Intelligence for state-making: US refugee handling and postwar (Re)construction in Austria and Israel between 1945 and 1956

New publication by Stefanie Kirchweger
Research
FWF
FWF-IIR
Published

May 12, 2026

In postwar Europe, US intelligence increasingly targeted Soviet-orbit refugees for Cold War intelligence needs. Austria became a key arena as a country of first asylum for Soviet-orbit refugees, many of whom were Jewish transiting to Israel. Yet beyond narrow US intelligence objectives, the broader state-building effects of these covert activities for Austria as the host state and for Israel remain insufficiently understood. This article shows that US intelligence activities targeting Soviet-orbit refugees in Austria (1945–1956) significantly contributed to postwar reconstruction efforts in both countries. First, intelligence requirements became the central rationale for expanding US refugee-aid policies, improving Austrian refugee-handling infrastructure, and benefiting Jewish migration to Israel.
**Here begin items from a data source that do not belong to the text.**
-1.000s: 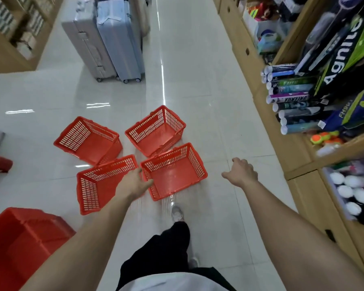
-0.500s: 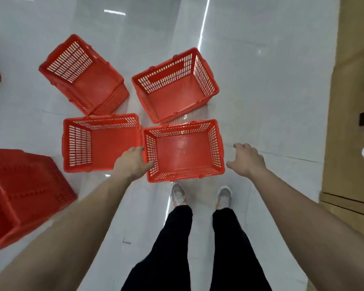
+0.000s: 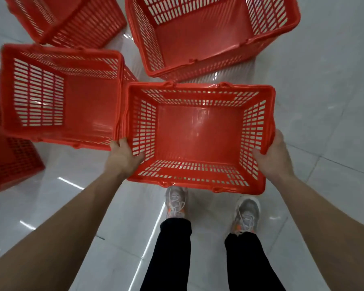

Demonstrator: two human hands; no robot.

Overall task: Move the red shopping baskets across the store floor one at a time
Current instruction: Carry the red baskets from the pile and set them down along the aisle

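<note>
Closest to the camera are two legs in black trousers and two grey lace-up shoes (image 3: 246,215) standing on the shiny white tiled floor (image 3: 324,185). Just past the toes is the nearest red plastic shopping basket with slotted sides (image 3: 200,177), open side up and with nothing in it. The left hand (image 3: 123,157) is closed around its left edge near the front corner, with the thumb inside the wall. The right hand (image 3: 270,157) is closed around its right edge, fingers curled over the rim. You cannot tell if the basket sits on the floor or is lifted a little. Its left edge is touching or almost touching a second red slotted basket (image 3: 61,95) on the left, so there is no room on that side. On the right there is wide open floor. Farther away a third red basket (image 3: 208,36) sits close behind the held one, with only a thin strip of floor between them. A fourth red basket (image 3: 72,19) lies at the far left, tipped on its side. At the left edge is part of another red basket (image 3: 8,156).
</note>
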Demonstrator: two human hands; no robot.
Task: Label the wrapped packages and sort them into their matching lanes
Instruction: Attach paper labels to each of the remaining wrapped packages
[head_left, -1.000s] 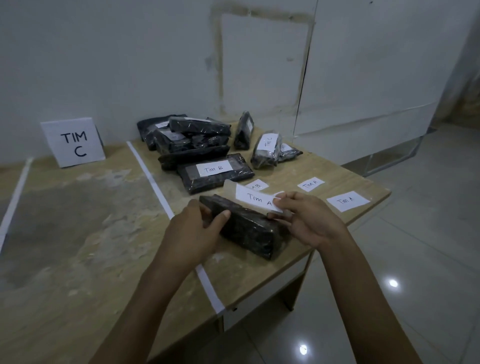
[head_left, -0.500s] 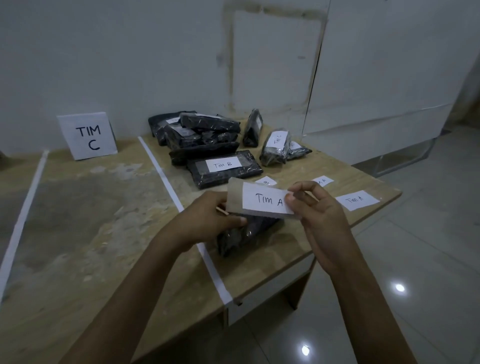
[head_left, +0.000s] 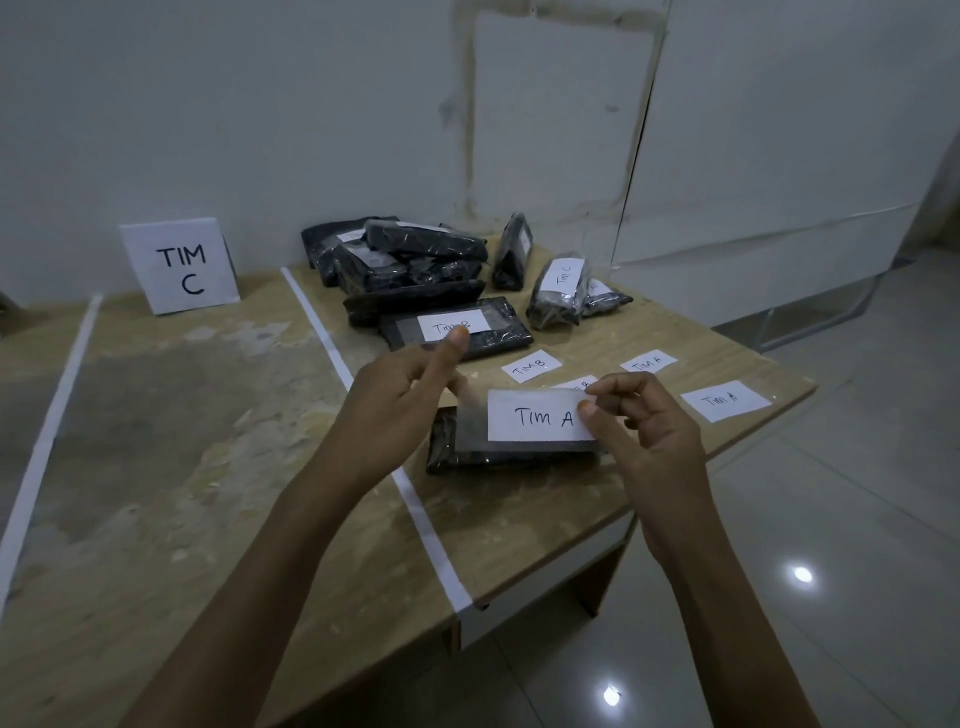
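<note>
A white "TIM A" label (head_left: 537, 415) on a strip of clear tape is stretched between my hands, just above a black wrapped package (head_left: 467, 453) lying flat near the table's front edge. My right hand (head_left: 639, 431) pinches the label's right end. My left hand (head_left: 400, 400) pinches the tape's left end, thumb raised. Behind them lies a package labelled "TIM B" (head_left: 457, 328), and a pile of black packages (head_left: 400, 262) sits farther back. Loose labels lie on the table: "TIM B" (head_left: 531, 366), "TIM A" (head_left: 648, 362) and another "TIM A" (head_left: 724, 400).
A "TIM C" sign (head_left: 179, 266) leans against the wall at the back left. White tape lines (head_left: 363, 410) divide the wooden table (head_left: 208, 467) into lanes. A package marked "TIM C" (head_left: 558, 291) stands at the back right. Tiled floor lies to the right.
The package went from tilted under my left hand to lying flat on the table. My left hand let go of it and took the tape's left end; the label now hangs level over it.
</note>
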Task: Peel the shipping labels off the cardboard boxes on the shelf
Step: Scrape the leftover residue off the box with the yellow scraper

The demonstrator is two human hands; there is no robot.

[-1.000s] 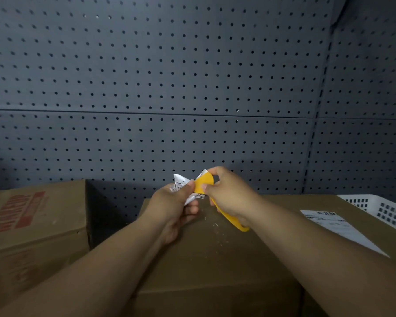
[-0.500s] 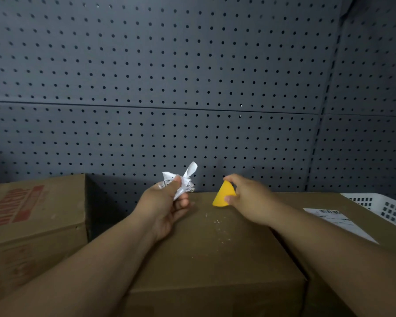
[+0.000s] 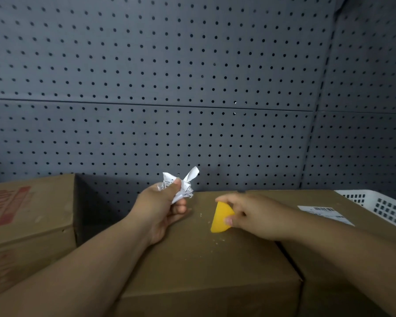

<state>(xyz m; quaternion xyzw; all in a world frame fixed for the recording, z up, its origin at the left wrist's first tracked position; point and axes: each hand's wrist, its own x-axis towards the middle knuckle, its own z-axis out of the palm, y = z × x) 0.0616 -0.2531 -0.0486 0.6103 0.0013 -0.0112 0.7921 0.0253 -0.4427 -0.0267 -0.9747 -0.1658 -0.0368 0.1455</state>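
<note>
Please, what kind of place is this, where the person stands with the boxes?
Probably a storeroom or warehouse shelving bay. A dark grey pegboard wall stands behind, plain cardboard boxes sit side by side, one bearing a shipping label, and a white plastic basket is at the right.

Left hand (image 3: 162, 207) grips a crumpled white label (image 3: 181, 185) above the middle cardboard box (image 3: 192, 259). Right hand (image 3: 254, 216) pinches a yellow scraper (image 3: 221, 218), wide edge low near the box top. Small paper crumbs (image 3: 215, 241) on that top. Right box (image 3: 306, 236) carries a flat shipping label (image 3: 327, 213). White basket (image 3: 380, 204) at far right. Left box (image 3: 25, 220) has red print. Grey pegboard (image 3: 169, 88) behind everything.
</note>
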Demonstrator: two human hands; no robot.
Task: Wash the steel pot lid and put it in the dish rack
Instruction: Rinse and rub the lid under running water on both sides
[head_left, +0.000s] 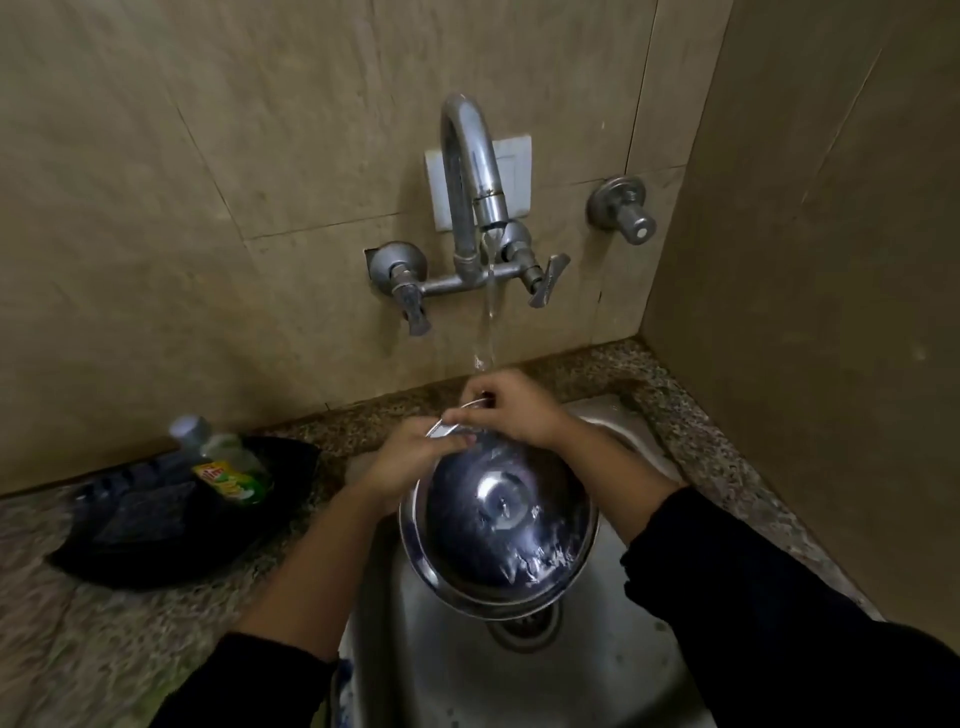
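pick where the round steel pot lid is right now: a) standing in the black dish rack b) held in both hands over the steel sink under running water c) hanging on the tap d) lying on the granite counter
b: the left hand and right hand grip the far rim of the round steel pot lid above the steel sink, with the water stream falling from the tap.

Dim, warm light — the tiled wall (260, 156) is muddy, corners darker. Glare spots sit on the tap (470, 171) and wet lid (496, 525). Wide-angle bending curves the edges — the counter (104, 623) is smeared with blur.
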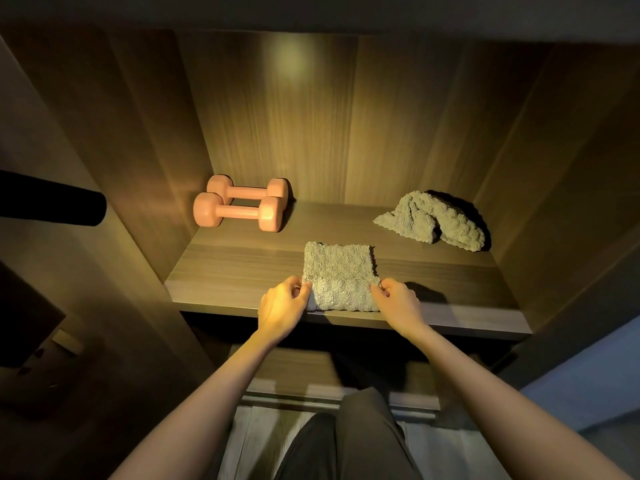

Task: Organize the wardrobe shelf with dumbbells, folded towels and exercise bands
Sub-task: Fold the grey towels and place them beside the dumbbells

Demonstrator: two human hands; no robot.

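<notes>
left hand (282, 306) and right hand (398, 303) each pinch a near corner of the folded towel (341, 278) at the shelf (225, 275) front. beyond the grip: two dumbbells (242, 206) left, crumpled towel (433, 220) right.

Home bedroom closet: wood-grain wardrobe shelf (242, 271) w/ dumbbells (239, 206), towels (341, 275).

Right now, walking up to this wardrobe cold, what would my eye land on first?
Probably the two pink dumbbells lying side by side at the back left of the lit shelf. Next comes the folded towel at the front edge, pinched at its sides by the left hand and right hand, and then a crumpled towel heaped at the back right.
</notes>
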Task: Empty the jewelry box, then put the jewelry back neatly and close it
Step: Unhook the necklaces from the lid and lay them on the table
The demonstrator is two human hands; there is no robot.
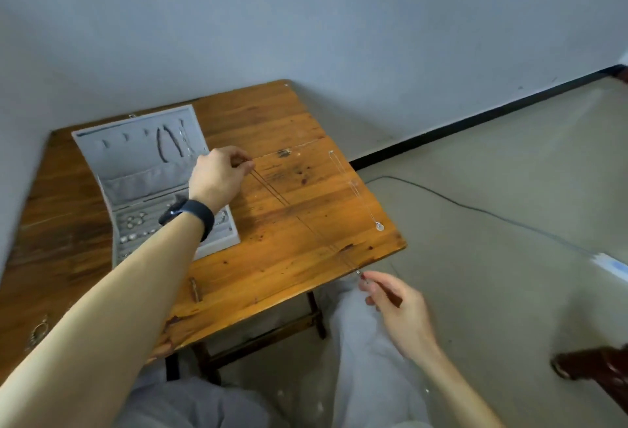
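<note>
Item: thin metal chain necklace (pixel 299 220), drawn taut in a fine straight line just above the worn, knotted wooden counter (pixel 278 278), one end pinched between the curled fingers (pixel 243 164) of the left hand (pixel 217 178), the other pinched at the tips of the right hand (pixel 394 308) off the counter's near edge. Grey velvet-lined jewelry box (pixel 136 155), rectangular, is stood open at the counter's left, lid upright, hanging pieces and small ring-like pieces held inside. A second fine necklace (pixel 360 196) with a pale round pendant is laid straight along the right edge.
</note>
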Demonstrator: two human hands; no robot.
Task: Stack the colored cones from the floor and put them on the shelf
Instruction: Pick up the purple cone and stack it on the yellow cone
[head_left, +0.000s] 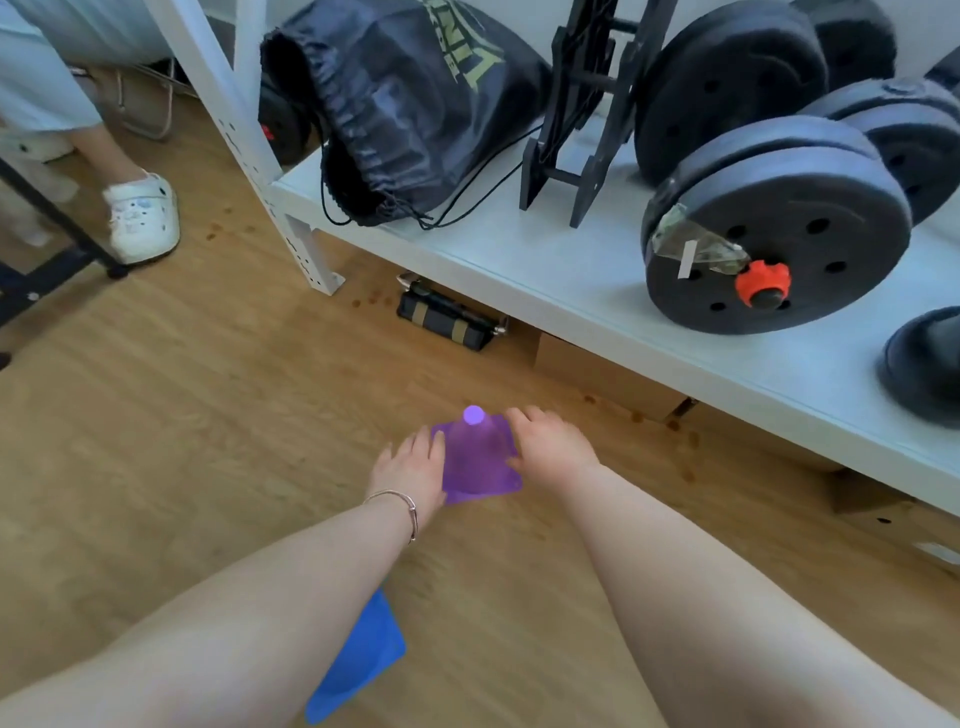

Second, emerging cooperation among US, Austrian, and Israeli intelligence services surrounding refugees fostered postwar alliance-building, with spillover effects into adjacent policy domains. The findings demonstrate that refugees became a key space through which intelligence shaped wider postwar reconstruction, informing debates on intelligence in humanitarian and post-conflict settings.